Directions for this task: The records below should be written out again, exactly.

Input data:
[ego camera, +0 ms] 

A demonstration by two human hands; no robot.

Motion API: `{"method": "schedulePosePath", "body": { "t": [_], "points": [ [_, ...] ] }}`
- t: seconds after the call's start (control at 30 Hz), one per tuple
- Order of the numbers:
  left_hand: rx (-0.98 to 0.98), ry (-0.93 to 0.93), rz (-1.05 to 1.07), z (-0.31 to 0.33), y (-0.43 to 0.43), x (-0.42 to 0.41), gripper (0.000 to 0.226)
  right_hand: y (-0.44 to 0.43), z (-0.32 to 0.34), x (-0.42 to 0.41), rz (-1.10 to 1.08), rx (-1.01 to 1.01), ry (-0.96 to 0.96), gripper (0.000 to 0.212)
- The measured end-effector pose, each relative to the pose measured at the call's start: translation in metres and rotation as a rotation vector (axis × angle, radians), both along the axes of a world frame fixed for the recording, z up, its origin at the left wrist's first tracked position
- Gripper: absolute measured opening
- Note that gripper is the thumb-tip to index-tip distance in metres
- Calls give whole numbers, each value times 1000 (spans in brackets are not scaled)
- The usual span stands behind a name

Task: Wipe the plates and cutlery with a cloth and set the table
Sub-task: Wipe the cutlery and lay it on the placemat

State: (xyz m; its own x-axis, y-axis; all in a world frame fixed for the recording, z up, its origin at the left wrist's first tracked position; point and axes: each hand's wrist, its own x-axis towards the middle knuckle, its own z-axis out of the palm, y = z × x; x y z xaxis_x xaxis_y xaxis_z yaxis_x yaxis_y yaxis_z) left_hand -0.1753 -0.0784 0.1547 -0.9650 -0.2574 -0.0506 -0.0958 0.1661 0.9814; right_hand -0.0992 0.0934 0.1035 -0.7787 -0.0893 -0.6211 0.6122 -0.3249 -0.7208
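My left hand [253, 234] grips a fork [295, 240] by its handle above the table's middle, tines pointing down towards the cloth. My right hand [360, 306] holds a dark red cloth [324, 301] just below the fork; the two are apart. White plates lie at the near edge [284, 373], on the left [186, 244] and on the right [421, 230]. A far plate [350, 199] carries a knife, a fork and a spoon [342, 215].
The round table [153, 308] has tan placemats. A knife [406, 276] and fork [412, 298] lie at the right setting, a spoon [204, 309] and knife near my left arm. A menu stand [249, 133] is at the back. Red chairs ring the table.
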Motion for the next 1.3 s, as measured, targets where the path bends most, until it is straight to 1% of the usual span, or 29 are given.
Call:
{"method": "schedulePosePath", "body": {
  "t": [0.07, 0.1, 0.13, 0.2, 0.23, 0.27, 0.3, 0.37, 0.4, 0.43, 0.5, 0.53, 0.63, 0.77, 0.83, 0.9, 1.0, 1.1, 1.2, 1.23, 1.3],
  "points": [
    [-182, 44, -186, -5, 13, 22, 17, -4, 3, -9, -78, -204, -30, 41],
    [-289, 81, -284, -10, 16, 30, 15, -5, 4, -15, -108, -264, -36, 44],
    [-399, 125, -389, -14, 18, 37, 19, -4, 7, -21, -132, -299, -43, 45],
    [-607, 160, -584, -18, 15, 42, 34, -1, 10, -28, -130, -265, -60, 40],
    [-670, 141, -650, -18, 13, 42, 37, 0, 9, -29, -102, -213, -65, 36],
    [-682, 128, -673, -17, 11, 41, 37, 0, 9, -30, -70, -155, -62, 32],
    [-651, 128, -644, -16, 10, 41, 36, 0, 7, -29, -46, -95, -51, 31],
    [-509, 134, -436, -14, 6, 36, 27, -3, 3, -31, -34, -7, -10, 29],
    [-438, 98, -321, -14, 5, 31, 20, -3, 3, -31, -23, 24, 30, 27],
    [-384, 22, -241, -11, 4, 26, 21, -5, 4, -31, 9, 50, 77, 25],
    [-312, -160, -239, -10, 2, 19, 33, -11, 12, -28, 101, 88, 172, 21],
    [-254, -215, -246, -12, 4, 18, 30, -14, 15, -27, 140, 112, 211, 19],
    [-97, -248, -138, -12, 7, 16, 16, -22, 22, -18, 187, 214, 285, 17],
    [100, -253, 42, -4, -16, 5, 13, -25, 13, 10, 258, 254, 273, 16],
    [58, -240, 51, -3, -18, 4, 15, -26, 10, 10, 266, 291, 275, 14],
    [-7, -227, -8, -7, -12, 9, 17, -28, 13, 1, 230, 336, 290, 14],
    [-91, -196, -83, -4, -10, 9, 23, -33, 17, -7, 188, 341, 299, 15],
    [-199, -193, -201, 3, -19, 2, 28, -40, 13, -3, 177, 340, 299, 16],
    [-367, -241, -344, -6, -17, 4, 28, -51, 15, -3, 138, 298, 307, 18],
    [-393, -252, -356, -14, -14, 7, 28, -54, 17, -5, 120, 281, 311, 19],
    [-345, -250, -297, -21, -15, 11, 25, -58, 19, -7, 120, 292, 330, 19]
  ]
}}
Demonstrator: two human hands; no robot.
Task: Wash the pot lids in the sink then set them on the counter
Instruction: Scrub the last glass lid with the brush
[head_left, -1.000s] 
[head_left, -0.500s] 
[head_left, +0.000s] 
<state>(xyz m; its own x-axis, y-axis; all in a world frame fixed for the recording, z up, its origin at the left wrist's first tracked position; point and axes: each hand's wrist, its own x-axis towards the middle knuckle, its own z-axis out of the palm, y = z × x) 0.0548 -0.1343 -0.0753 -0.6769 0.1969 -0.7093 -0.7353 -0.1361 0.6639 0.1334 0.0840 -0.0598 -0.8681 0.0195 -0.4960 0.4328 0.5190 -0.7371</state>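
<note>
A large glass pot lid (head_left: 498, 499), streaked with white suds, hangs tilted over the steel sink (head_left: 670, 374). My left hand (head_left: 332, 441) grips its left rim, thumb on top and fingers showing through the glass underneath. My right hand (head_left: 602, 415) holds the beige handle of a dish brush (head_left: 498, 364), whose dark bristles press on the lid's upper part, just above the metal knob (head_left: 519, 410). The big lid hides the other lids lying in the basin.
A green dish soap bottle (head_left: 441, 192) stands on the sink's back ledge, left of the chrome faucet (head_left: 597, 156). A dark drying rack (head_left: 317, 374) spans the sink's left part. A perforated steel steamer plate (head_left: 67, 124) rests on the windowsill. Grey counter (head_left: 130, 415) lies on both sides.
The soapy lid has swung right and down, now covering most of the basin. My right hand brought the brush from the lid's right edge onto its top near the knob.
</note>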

Expected answer:
[ego camera, +0 ms] 

A demonstration by two human hands; no robot.

Motion API: `{"method": "schedulePosePath", "body": { "t": [_], "points": [ [_, ...] ] }}`
- t: seconds after the call's start (control at 30 Hz), one per tuple
- Order of the numbers:
  left_hand: rx (-0.98 to 0.98), ry (-0.93 to 0.93), rz (-1.05 to 1.07), z (-0.31 to 0.33), y (-0.43 to 0.43), x (-0.42 to 0.41), gripper (0.000 to 0.226)
  right_hand: y (-0.44 to 0.43), z (-0.32 to 0.34), x (-0.42 to 0.41), rz (-1.10 to 1.08), rx (-1.01 to 1.01), ry (-0.96 to 0.96), gripper (0.000 to 0.212)
- The measured end-effector pose, each relative to the pose measured at the call's start: translation in metres and rotation as a rotation vector (axis × angle, radians), both along the axes of a world frame fixed for the recording, z up, its origin at the left wrist's first tracked position
- Gripper: absolute measured opening
- Note that gripper is the thumb-tip to index-tip distance in metres
- Calls give whole numbers, each value times 1000 (spans in brackets are not scaled)
- The usual span stands behind a name

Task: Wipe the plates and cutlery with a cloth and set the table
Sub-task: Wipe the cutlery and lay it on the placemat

State: (xyz m; its own x-axis, y-axis; all in a world frame fixed for the recording, z up, its origin at the left wrist's first tracked position; point and axes: each hand's wrist, its own x-axis towards the middle knuckle, its own z-axis out of the palm, y = z × x; x y z xaxis_x xaxis_y xaxis_z yaxis_x yaxis_y yaxis_z) left_hand -0.1753 -0.0784 0.1547 -0.9650 -0.2574 -0.0506 -0.0958 0.1661 0.9814; right_hand -0.0992 0.0934 0.1035 -0.7787 -0.0893 -0.6211 0.6122 -0.3249 -0.7208
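My left hand [253, 234] grips a fork [295, 240] by its handle above the table's middle, tines pointing down towards the cloth. My right hand [360, 306] holds a dark red cloth [324, 301] just below the fork; the two are apart. White plates lie at the near edge [284, 373], on the left [186, 244] and on the right [421, 230]. A far plate [350, 199] carries a knife, a fork and a spoon [342, 215].
The round table [153, 308] has tan placemats. A knife [406, 276] and fork [412, 298] lie at the right setting, a spoon [204, 309] and knife near my left arm. A menu stand [249, 133] is at the back. Red chairs ring the table.
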Motion for the next 1.3 s, as measured, targets where the path bends most, until it is straight to 1% of the usual span, or 29 are given.
Call:
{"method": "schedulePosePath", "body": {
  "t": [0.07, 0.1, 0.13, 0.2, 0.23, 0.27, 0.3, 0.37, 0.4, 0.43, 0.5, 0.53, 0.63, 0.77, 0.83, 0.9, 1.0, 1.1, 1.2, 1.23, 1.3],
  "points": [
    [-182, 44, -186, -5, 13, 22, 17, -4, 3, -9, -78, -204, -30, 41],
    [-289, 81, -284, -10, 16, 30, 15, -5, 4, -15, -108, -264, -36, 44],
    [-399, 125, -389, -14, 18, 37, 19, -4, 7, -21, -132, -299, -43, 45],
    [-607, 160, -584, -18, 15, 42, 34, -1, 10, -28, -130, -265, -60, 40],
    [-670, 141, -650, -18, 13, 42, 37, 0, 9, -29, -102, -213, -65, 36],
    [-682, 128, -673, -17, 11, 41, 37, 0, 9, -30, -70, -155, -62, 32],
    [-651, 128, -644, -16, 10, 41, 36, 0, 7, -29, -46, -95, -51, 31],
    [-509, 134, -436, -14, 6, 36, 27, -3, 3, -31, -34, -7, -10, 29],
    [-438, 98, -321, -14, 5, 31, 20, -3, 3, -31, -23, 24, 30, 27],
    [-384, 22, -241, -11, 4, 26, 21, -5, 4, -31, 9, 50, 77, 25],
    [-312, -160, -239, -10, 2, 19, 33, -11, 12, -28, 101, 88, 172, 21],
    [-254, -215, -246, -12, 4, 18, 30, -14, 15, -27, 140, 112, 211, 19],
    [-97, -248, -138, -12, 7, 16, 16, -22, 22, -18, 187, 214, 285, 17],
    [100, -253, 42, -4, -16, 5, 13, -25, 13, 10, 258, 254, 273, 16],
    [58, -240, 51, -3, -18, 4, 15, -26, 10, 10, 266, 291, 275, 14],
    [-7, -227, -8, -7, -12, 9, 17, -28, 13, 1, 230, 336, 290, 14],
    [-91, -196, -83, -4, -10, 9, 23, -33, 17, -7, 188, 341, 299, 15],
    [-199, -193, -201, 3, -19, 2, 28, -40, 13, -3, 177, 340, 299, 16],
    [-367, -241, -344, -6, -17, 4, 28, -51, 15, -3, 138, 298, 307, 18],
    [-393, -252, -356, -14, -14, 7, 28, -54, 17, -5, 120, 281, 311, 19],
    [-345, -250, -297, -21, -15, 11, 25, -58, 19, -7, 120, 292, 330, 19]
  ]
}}
Demonstrator: two human hands; no robot.
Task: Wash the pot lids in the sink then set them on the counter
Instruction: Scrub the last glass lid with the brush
[head_left, -1.000s] 
[head_left, -0.500s] 
[head_left, +0.000s] 
<state>(xyz m; its own x-axis, y-axis; all in a world frame fixed for the recording, z up, its origin at the left wrist's first tracked position; point and axes: each hand's wrist, its own x-axis towards the middle knuckle, its own z-axis out of the palm, y = z × x) 0.0548 -0.1343 -0.0753 -0.6769 0.1969 -0.7093 -0.7353 -0.1361 0.6639 0.1334 0.0840 -0.0598 -0.8681 0.0195 -0.4960 0.4328 0.5190 -0.7371</state>
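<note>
A large glass pot lid (head_left: 498, 499), streaked with white suds, hangs tilted over the steel sink (head_left: 670, 374). My left hand (head_left: 332, 441) grips its left rim, thumb on top and fingers showing through the glass underneath. My right hand (head_left: 602, 415) holds the beige handle of a dish brush (head_left: 498, 364), whose dark bristles press on the lid's upper part, just above the metal knob (head_left: 519, 410). The big lid hides the other lids lying in the basin.
A green dish soap bottle (head_left: 441, 192) stands on the sink's back ledge, left of the chrome faucet (head_left: 597, 156). A dark drying rack (head_left: 317, 374) spans the sink's left part. A perforated steel steamer plate (head_left: 67, 124) rests on the windowsill. Grey counter (head_left: 130, 415) lies on both sides.
The soapy lid has swung right and down, now covering most of the basin. My right hand brought the brush from the lid's right edge onto its top near the knob.
</note>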

For this exercise, nothing more remains to be given.